O GARROTE JAUARAICICA
Noite
escura no Reino Encantado de Todas as Coisas.
A meninada
toda aboletada no chão da varanda do casarão, à espera de mais uma contação de
histórias do Pai Lula.
Quando ele
chegou todo com ar misterioso e olhos esbugalhados, foi logo dizendo com uma
voz amedrontadora:
Era uma
vez, Nitolino estava todo arrumado de domingueira, quando foi levado por sua avó
pra festa do padroeiro São José da Agonia, em Água Preta, nas terras do
Pernambuco.
Era uma
tarde quente e o povo pra lá e pra cá se espremia desfrutando de roletes de
cana, canjica, pipoca, arroz doce, roda gigante e outros entretenimentos.
A locução
da difusora da festa anunciava ofertas musicais pros enamorados, parentes e
presentes.
A rua toda
tomada de gente de todas as localidades davam-na como a maior festa da
redondeza.
Eis que no
meio da multidão surge um garrote escuro e bravo botando todo mundo pra correr.
Na fração
de segundos, não havia ninguém mais nas imediações, só Nitolino e o touro que
fumaçava pelas ventas, fitando-o como quem vai pegá-lo.
Eita, boi
brabo danado!
Nitolino
olhou pros lados e não viu ninguém, nem onde se esconder. Olhou pros quatro
cantos e mais percebia a fúria do boi vindo em sua direção.
Aí, ele não
teve dúvidas e começou a carreira descendo a ladeira pra sua casa. E o boi
correndo atrás dele. Subia a calçada da direita e o boi atrás. Atravessou a
rua, o boi atrás, foi pra calçada da esquerda e o boi atrás. Entrou dentro de
casa e o boi atrás. Quando chegou ao quintal, o boi já lhe alcançando,
livrou-se dele, do desembestado enfiar os chifres na beirada do brejo que
corria atrás da sua casa.
Nitolino escondeu-se
num quarto escuro no quintal, tremendo que só, enquanto o boi mugia brabo
tentando se livrar da sua prisão.
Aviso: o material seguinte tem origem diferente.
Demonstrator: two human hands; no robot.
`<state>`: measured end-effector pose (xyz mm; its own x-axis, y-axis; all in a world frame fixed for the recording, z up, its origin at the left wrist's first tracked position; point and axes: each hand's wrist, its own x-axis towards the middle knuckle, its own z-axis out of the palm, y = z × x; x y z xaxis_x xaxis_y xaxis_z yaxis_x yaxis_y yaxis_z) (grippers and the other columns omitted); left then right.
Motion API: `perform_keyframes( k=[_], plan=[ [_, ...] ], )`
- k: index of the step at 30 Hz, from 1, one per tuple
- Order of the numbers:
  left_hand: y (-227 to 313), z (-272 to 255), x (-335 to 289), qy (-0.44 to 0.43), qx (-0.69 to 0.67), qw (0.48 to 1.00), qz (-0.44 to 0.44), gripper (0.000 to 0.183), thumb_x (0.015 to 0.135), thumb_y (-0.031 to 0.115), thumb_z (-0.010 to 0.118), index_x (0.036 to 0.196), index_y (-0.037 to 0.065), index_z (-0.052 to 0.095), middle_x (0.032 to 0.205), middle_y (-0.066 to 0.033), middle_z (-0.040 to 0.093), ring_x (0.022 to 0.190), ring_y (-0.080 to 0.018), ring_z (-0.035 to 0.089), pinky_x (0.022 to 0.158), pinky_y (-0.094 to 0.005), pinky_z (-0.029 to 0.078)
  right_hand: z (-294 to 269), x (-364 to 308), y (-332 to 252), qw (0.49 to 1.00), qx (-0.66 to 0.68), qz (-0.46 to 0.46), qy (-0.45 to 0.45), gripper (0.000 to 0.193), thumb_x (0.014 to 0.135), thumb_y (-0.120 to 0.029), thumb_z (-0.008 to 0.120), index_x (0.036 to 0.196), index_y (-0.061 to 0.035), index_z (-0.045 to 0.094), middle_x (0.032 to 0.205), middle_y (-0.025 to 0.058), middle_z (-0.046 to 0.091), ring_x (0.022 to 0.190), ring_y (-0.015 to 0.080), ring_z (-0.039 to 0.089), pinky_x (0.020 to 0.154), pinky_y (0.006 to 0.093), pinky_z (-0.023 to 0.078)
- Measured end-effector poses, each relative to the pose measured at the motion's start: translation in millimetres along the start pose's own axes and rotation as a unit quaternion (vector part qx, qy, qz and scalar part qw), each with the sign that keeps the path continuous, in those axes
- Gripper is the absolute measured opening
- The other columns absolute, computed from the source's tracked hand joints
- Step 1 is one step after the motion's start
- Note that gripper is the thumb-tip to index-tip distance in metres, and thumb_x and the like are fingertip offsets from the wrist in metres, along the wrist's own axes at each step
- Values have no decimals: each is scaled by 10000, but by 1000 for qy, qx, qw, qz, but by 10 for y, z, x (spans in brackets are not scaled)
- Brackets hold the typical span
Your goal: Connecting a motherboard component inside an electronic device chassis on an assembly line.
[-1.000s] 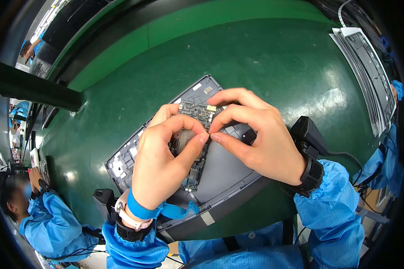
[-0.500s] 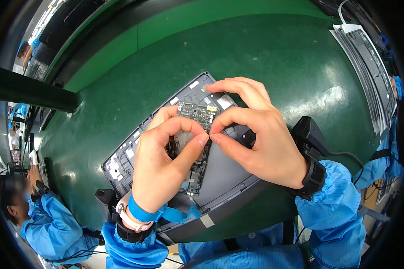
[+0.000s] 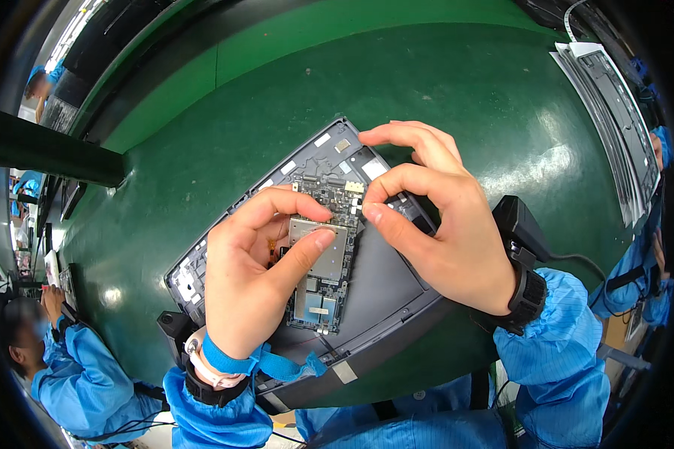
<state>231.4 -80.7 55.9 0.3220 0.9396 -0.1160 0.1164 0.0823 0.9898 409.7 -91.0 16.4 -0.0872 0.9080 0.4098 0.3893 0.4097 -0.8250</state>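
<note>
A long, narrow circuit board [image 3: 323, 263] with a flat metal shield lies over the grey device housing [image 3: 382, 277]. My left hand [image 3: 251, 262] is curled at the board's left side. Its thumb and index fingertip rest over the shield, a small gap between them, and its other fingers are partly hidden. My right hand [image 3: 445, 232] pinches thumb and index together at the board's upper right edge, beside small white connectors. Its other fingers stretch over the housing's upper corner. Whether anything tiny sits in that pinch is hidden.
A green work table [image 3: 457, 82] spreads around the housing. Stacked grey panels with sheets [image 3: 610, 127] stand at the far right. A black device [image 3: 520, 224] with a cable is by my right wrist, another [image 3: 176, 329] by my left. A co-worker [image 3: 90, 374] sits at left.
My fingertips, which met over the board, have drawn apart. The right hand moved slightly up and right, the left hand slightly left. More of the board and its metal shield shows.
</note>
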Motion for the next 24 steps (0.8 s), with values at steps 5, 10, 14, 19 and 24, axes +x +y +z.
perform_keyframes(
  k=[5, 10, 14, 19, 24],
  plan=[
    [2, -1, -3, -2, -7, 1000, 6, 171, 779, -103, 580, 933, -52, 527, 983, -58, 502, 829, -106, 571, 718, -206, 452, -9, 4, 1, 1000, 10, 6, 2, 66, 726, -13, 626, 774, -54, 608, 1197, 113, 528, 1188, 318, 397, 985, 411, 303],
    [-14, 5, -8, 2, 0, 1000, 13, 183, 774, -110, 584, 942, -58, 531, 991, -65, 495, 835, -115, 576, 728, -211, 461, -9, -3, 0, 1000, 5, 7, -1, 67, 726, -13, 626, 777, -52, 608, 1191, 117, 532, 1190, 325, 395, 984, 415, 303],
    [-50, -13, -20, -5, 1, 1000, 29, 179, 771, -105, 604, 937, -55, 562, 1006, -75, 534, 891, -129, 589, 741, -217, 476, -13, -11, -6, 1000, 0, 4, 0, 67, 727, -14, 626, 779, -51, 607, 1187, 113, 536, 1191, 325, 396, 984, 418, 305],
    [-39, 7, -22, 8, 14, 999, 35, 187, 760, -106, 618, 932, -55, 566, 992, -75, 540, 889, -134, 591, 746, -218, 481, -9, -14, 10, 1000, -4, 2, 1, 65, 728, -15, 628, 777, -50, 603, 1182, 107, 539, 1185, 320, 401, 979, 405, 316],
    [-39, -11, -20, 9, 18, 999, 32, 186, 759, -104, 620, 931, -57, 567, 988, -76, 542, 892, -134, 593, 752, -219, 483, -2, -2, 4, 1000, -1, 2, -2, 65, 729, -13, 627, 775, -49, 598, 1169, 100, 544, 1174, 311, 410, 972, 397, 326]
  ],
)
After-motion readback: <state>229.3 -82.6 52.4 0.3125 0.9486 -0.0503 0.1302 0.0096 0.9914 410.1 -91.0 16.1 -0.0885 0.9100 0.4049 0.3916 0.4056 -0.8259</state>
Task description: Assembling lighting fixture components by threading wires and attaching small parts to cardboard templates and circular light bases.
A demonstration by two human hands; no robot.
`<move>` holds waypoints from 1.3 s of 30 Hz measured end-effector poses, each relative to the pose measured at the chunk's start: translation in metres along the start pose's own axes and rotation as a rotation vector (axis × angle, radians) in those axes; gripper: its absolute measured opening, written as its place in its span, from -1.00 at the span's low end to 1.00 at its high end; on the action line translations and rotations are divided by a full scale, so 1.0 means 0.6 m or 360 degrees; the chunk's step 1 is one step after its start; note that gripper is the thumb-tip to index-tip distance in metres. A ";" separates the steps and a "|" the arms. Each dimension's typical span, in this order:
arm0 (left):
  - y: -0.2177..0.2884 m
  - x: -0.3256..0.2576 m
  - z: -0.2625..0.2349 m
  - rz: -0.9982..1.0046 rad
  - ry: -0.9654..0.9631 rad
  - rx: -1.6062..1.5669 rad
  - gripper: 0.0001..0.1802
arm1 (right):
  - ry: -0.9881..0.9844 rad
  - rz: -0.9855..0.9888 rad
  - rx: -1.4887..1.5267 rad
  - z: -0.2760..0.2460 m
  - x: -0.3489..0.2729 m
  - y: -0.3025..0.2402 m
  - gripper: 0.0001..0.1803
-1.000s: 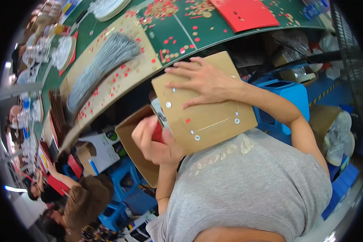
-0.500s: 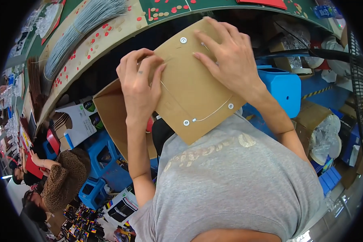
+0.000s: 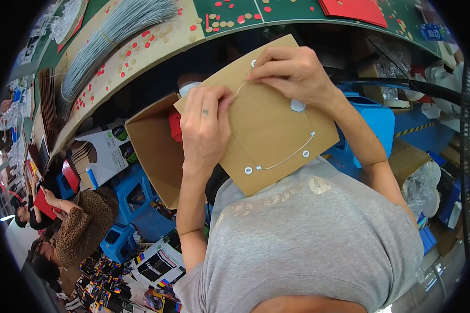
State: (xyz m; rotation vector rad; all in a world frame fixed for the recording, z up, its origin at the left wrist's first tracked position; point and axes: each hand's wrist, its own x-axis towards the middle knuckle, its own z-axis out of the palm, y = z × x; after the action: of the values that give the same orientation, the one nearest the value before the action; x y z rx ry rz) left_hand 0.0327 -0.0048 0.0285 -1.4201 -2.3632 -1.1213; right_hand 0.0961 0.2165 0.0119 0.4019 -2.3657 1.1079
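I hold a brown cardboard sheet in front of my chest, below the table edge. It has small white eyelets and a thin silver cord running between two of them. My left hand grips the sheet's left edge, fingers over the front. At the top of the sheet my right hand pinches the cord near an upper eyelet. A white round disc sits on the sheet just under my right hand.
The green work table above carries a bundle of grey cords, scattered red and tan paper dots, and a red sheet. An open cardboard box stands under the table, blue stools beside it. A seated person is at lower left.
The sheet has risen a little and tilted. My left hand slid down to the left edge, and my right hand moved to the top and took hold of the cord.
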 end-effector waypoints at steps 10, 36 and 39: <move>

Libertando-se, largou um rugido estrondoso e
desapareceu.
Dizem que
aquele garrote era o Jauaraicica, uma abusão medonha, tido como filho da vaca
Estrela, criado pela mãe-dágua e que costumava aparecer no meio da seca do sertão.
Era um
bicho gordo, bonito, preto que nem breu no escuro e vivia de dar marradas em
boi de maior tamanho, derrubando cercas e arrazando roçados.
Ele era
indomável, subia em pedra lisa, removia tudo pela frente e desafiava qualquer
vaqueiro.
Até que um
dia, contam que um certo Zé Preto foi contratado pelo coronel Serzenando para
dar cabo daquele troço que lhe causava prejuízo na fazenda.
O vaqueiro
saiu montado no seu cavalo com matulagem no prazo de uma semana para capturá-lo.
Passou-se
mais de mês e Zé Preto perseguia o garrote por tabuleiros, pelas matas, pelo
agreste, pela caatinga, pela Várzea Pequena, pelas serras dos Francos e do
Araripe, pela feira de Quixadá, por Jaguaribe, pelas terras de Quixeramobim, nos
pastos em Muxiopó, por Rinaré e pela serra Azul, só encontrando no caminho
onças esfareladas, bois estirados, vaqueiros aleijados, matas destroçadas, todo
tipo de bicho morto.
Já
desperançado, quando chegou na serra dos Mocós, bem na beirinha do açude Uirapiá,
deu de cara com o bicho que fumaçava pelas ventas e tirava fogo das pedras.
Foi aí que
ele gritou: - Vou te pegar, desgraçado!!!
Começou o
poeirão de durar horas e só se ouviu o timbungue deles dentro do remoinho do açude
de nunca mais saber notícia deles.
O Nitolinlo
salvou-se dessa e o negócio entrou pela perna pinto, saiu pela perna de pato,
ficou assim sendo e vamos brincar no maior espalhafato.
FONTE:
LOPES,
Moacir. Chão de mínimos amantes. São Paulo: Francisco Alves, 1961.
DANTAS,
Paulo (Org.). Estórias e lendas do norte e nordeste. São Paulo: Edigraf, s/d.